• **EXERCISE OBJECTIVE**: The lines from the start of the data up to and including the one with "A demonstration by" should be returned exactly, and nothing else.

◆ ◆ ◆ ◆ ◆ ◆ ◆

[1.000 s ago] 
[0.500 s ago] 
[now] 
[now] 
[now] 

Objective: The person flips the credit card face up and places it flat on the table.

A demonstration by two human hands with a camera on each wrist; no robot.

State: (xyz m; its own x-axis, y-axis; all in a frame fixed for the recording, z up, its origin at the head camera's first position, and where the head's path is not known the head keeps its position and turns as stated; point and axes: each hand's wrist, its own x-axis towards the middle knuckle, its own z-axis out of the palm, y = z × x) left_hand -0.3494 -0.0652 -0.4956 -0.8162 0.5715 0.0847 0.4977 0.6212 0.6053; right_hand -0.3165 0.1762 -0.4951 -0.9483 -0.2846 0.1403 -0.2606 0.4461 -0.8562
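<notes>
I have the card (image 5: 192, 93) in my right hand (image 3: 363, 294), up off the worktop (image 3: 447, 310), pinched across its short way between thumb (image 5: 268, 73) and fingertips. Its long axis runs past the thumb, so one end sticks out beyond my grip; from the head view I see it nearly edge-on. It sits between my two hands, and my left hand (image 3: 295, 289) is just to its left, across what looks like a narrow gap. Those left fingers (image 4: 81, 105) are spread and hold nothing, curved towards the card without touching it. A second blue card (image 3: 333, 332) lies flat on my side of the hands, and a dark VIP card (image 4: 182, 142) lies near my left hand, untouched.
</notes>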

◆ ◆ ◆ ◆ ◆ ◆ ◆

• **ANSWER TO THIS PROBLEM**:
[1.000 s ago] 
[0.500 s ago] 
[now] 
[now] 
[now] 

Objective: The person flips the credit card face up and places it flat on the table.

A demonstration by two human hands with a camera on each wrist; no robot.

What the exercise asked for is now done.